Ils refirent surface et les gardes prirent immédiatement position autour du bassin. Pelio et Moragha se hissèrent hors de l’eau. Une odeur infecte régnait dans l’air et la végétation croissant sur la paroi rocheuse qui formait les murs de la salle émettait une lueur d’un vert vif : l’air n’avait pas dû être renouvelé depuis plusieurs heures. Le cachot glauque paraissait vaste et assez bien chauffé, bien qu’il se réduisît en fait à un simple espace vide ménagé dans un terrain pélagique. Sans la surveillance incessante des gardiens, qui en connaissaient la localisation, la cellule serait vite devenue un tombeau pour les prisonniers.

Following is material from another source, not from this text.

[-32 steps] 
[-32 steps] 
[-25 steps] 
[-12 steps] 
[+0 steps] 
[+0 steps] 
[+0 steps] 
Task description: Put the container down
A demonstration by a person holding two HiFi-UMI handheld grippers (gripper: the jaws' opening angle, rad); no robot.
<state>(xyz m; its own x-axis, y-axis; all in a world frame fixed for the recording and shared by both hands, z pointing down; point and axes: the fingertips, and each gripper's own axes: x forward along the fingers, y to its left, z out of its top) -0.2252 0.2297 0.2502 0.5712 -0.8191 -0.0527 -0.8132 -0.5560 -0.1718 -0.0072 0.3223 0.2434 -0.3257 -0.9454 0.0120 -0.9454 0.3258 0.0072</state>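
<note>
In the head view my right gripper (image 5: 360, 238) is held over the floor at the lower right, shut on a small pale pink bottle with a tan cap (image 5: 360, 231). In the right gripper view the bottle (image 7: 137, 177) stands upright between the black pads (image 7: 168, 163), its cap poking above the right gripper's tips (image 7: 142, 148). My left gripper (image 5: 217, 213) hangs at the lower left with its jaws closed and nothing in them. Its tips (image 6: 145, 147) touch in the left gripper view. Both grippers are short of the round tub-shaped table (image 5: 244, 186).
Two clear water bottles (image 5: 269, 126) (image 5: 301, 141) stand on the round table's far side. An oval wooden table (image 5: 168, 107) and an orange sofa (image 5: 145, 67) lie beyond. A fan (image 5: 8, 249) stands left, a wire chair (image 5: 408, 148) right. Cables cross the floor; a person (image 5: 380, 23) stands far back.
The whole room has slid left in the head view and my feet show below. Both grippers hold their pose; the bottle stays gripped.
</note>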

« Allons, debout », dit Moragha de sa voix aiguë. Son homme commença à distribuer des coups de pied aux formes sombres gisant sur le sol. Pelio réprima un sursaut en voyant le premier étranger se lever. L’homme — la créature ? — était incroyablement grand : sa taille devait dépasser un mètre quatre-vingts. Mais rien n’était plus grotesque que la maigreur extrême de ses membres que ne parvenaient pas à dissimuler les étranges vêtements qu’il portait. L’individu donnait l’impression de devoir tomber en morceaux au moindre faux pas.

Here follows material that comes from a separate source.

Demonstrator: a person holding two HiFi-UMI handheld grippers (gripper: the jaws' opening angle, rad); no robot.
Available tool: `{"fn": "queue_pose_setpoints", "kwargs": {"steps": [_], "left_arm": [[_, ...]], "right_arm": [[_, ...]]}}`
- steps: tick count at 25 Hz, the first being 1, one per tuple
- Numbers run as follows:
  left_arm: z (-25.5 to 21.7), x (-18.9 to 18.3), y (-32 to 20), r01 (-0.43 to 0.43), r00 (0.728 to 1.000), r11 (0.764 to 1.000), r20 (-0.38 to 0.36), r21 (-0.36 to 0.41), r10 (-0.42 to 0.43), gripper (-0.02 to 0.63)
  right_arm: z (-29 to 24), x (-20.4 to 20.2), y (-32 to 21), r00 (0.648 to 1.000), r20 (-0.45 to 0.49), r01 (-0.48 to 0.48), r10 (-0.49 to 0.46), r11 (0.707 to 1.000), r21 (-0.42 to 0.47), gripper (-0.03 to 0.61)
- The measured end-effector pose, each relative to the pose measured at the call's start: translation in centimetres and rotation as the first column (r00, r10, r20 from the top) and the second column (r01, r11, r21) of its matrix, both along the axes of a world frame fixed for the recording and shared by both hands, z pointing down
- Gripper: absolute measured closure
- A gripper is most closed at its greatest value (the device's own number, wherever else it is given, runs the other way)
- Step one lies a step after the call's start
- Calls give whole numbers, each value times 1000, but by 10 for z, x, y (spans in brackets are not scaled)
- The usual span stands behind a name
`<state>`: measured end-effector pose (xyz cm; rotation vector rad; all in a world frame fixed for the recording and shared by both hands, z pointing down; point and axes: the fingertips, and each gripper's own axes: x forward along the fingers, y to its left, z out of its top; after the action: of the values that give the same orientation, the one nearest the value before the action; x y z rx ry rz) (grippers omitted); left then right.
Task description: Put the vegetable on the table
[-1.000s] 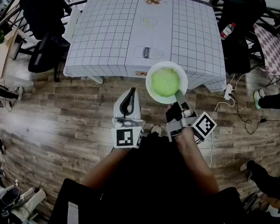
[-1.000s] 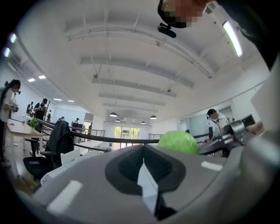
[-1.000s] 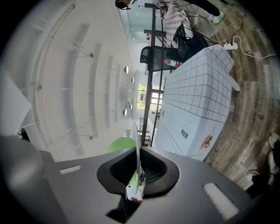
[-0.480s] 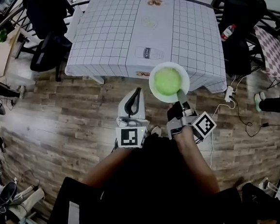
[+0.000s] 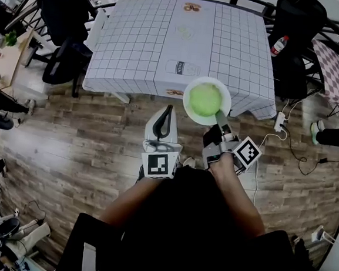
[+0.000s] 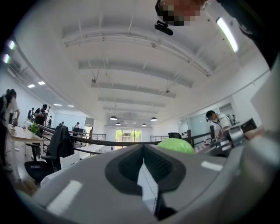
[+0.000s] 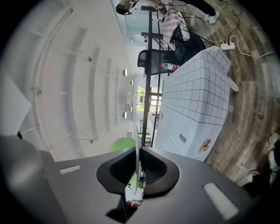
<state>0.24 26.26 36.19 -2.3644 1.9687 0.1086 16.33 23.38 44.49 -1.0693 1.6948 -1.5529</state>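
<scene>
Holding white plate (image 5: 188, 99) level by its 5 o'clock rim in clenched fingers of right gripper (image 5: 219, 116) to keep green vegetable (image 5: 205, 99) on it from sliding, desk (image 5: 136, 46) at 12 o'clock; fingers of left gripper (image 5: 167, 109) clenched, empty.

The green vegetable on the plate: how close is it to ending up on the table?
Done: the pickup. The right gripper has its fingers shut on the rim of the white plate, with the green vegetable sitting on it. In hand: the plate is held up at the near edge of the checked table. Left: setting it down there. The left gripper is shut and empty.
</scene>
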Motion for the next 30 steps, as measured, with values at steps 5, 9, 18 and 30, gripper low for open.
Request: {"fn": "queue_pose_setpoints", "kwargs": {"steps": [5, 9, 18, 30], "left_arm": [[11, 9, -27, -1, 1000, 998, 21, -55, 2, 606], [3, 3, -48, -9, 1000, 996, 7, -84, 10, 606], [27, -13, -66, -8, 1000, 995, -3, -97, 8, 606], [34, -29, -114, -72, 997, 993, 22, -96, 74, 606]], "right_arm": [[11, 9, -26, 1000, 11, 4, -4, 1000, -20, 558], [3, 4, -44, 1000, -12, 5, -6, 999, -48, 558], [16, 3, -56, 1000, -22, -3, 2, 1000, -20, 558], [25, -3, -91, 997, -11, -72, 71, 997, -34, 558]]}}
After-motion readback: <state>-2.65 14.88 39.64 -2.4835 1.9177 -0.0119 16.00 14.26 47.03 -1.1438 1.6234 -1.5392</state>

« J’ai dit : debout ! Au garde-à-vous. Vous ne méritez pas l’honneur qui vous est fait. Debout ! » Moragha s’apprêtait à décocher un coup de pied à la seconde créature, quand celle-ci se releva agilement, comme si elle fût restée sur le qui-vive pendant tout ce temps.
Aux yeux de Pelio, le reste de l’univers perdit tout intérêt. Il n’entendit pas plus le cri étouffé des gardes qu’il ne remarqua le silence qui s’était établi.
Elle étaitbelle, La femme était grande — autant que Pelio — et pourtant mince comme une daine courant dans les bois. En dépit de la trouble lumière verte, l’étrange perfection de ses formes transparaissait sous ses vêtements. Quant à la beauté de son visage — elle n’était tout simplement pas de ce monde.